Fair comment but consider the reactionary forces that restored the old order: i.e. The Prohibition of 1919-1932.
The 1930s undid all the radicalist notions of the 1920s.
The 1960s were a direct consequence of The Second World War.
Social change was inevitable after the mass mobilization of the 1940s.
WoodstockChild
05-17-2006, 07:29 PM
Woodstock. Speak of Woodstock and enlighten the generation. It was beautiful and could be enough to inspire some people.
I wasn't a Hippie in the 1960s; I was a Toddler!!!:p
So I suppose I don't qualify to help.
But I would recommend you emphasize in your speech the fact that the 1960s was the first decade of the 20th century that challenged the social mores & values of the previous 100 years or more!.
The 1960s coincided with the 'coming to maturity' of the 'baby-boomers' of World War Two.They were the first generation to be pampered by the optimistic post-war world.Full employment,increased leisure time,the emergence of 'teen-age' culture.
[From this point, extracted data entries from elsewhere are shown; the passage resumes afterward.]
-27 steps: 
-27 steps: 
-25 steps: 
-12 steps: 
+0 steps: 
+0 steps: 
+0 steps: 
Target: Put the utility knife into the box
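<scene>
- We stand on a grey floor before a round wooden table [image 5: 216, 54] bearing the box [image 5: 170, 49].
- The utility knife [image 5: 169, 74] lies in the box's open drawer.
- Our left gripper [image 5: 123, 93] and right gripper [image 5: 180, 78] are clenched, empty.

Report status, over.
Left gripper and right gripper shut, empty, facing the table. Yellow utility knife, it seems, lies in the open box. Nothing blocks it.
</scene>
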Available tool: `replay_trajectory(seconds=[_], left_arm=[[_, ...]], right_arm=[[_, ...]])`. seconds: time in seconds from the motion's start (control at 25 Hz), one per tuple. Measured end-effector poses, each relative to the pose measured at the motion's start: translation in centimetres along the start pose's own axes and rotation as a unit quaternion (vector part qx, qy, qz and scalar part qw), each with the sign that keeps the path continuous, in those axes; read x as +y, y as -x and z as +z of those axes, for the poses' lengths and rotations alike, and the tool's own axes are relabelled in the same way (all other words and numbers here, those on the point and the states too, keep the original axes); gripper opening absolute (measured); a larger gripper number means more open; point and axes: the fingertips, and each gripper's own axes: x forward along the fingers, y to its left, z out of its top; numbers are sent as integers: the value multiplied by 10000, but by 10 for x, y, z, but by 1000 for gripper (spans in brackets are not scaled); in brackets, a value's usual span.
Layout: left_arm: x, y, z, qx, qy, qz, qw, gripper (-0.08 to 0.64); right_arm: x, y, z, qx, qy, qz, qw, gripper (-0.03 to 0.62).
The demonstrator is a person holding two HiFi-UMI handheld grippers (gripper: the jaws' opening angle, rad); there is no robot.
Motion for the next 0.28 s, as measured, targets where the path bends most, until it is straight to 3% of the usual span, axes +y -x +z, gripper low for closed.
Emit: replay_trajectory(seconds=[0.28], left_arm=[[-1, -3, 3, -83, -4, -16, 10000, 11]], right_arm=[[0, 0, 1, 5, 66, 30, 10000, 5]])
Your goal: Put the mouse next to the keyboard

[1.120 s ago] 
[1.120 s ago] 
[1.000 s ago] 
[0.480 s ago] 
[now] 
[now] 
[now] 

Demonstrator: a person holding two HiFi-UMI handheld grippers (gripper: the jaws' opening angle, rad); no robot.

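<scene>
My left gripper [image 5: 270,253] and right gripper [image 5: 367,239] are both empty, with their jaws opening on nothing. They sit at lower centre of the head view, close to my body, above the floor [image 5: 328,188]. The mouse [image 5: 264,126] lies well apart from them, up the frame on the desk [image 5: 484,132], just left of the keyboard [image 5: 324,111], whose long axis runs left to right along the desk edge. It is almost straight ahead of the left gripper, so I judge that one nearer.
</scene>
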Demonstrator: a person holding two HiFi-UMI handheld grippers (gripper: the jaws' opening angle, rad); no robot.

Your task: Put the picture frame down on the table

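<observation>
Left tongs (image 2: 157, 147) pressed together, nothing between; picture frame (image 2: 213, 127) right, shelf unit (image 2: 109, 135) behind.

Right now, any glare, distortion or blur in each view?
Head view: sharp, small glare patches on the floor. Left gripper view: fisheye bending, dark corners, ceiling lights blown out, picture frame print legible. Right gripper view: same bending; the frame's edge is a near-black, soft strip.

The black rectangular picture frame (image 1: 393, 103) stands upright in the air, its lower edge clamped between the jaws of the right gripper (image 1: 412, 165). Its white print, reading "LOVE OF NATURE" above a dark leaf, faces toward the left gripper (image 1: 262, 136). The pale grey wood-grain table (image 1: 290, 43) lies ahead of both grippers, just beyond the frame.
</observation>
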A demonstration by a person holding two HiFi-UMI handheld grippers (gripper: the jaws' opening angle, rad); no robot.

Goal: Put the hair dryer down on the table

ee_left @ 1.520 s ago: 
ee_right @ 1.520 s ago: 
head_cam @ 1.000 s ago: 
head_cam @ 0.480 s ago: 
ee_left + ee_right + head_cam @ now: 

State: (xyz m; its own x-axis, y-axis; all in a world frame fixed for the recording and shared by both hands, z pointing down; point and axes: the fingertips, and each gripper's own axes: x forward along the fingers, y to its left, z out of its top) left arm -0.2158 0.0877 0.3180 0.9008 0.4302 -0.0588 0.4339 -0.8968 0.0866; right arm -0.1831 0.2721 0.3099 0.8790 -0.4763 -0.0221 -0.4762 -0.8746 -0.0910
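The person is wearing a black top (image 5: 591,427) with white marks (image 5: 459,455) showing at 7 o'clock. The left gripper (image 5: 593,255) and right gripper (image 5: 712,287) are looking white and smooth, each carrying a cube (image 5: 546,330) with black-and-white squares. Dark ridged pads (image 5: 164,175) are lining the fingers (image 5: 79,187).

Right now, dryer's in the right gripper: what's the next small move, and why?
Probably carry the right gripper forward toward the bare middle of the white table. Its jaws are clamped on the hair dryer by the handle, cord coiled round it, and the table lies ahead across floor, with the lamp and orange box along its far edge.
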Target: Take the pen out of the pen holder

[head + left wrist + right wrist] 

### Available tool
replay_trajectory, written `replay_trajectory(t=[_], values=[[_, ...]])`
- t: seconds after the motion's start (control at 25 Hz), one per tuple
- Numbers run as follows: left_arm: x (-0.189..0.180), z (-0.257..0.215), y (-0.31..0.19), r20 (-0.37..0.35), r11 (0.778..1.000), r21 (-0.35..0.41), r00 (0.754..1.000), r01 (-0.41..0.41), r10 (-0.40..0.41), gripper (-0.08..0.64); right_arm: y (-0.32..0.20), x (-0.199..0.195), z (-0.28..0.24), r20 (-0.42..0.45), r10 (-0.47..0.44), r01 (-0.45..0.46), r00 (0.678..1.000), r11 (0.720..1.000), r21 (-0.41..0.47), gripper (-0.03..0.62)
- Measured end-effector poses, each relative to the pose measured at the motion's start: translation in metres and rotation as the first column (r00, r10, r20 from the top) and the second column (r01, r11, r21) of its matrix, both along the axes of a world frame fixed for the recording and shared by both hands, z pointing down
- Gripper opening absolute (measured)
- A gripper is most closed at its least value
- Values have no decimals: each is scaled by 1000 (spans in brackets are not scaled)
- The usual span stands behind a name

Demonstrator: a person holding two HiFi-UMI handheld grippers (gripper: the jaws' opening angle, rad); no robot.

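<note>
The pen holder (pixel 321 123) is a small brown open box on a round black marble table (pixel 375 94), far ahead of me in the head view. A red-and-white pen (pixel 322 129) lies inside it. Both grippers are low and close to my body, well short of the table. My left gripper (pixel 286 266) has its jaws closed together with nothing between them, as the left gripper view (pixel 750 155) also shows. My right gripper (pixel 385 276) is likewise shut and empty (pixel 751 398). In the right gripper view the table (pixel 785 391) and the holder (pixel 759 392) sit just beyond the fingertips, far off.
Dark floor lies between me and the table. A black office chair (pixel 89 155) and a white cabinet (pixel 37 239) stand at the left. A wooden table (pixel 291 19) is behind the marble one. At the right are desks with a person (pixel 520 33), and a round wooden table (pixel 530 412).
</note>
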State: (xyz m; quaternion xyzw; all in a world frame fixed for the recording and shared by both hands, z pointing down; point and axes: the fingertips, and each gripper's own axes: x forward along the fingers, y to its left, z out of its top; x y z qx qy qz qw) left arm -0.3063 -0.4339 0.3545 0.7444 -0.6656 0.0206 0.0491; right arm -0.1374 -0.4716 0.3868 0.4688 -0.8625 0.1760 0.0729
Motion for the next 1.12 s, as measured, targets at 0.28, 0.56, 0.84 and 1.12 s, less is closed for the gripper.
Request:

Before 1960,western society only valued hard-working,church-goers who went to 'war' because it was 'patriotic',made lots of money & glorified this lifestyle with the trinkets of capitalism:an automobile,a large house with a swimming pool & membership of macho clubs & societies.
The Hippies challenged the notion that 'war' was patriotic.That 'making money' equated to 'success' & that 'consumer luxuries' were the only desirable ideals in the materialist lifestyle.The Hippies valued spirituality,a oneness with Mother Earth & nature,a celebration of life through music,flowers & dance.It may sound feeble now but these ideas were 'revolutionary' when first espouced in 1965 or whenever.
The '60s would not have been possible without the '20s.
The Lost Generation of the post World War 1 '20s was the first generation to seriously question ten-thousand years of patriarchal domination.
Jazz was far more revolutionary than Rock-n-Roll, and, after the coming of Jazz, Rock-n-Roll was simply inevitable.
The '20s was so disturbing to the patriarchal mind that it necessitated the ultra-conservative backlash of Fascism in the '30s and '40s.
While our '60s generation simply picked up the pieces and was only disturbing enough to generate the mild conservative fundamentalist backlash we see today.
The Lost Generation truly broke the mold allowing the '60s Boomers to flower,,, for a while.
Consider a '20s archetype like Mae West!
We used to hang iconographic posters of her on our walls in the '60s, because she was still more wild and unapologetic than we were.
Don't get me wrong, I'd rather live the '60s over and over again if I could, and everything you said about the '60s was true, I know because I was there.
But I also know it was the painful, eye-opening reality-check of the Lost Generation that first turned the old cob-web world upside down.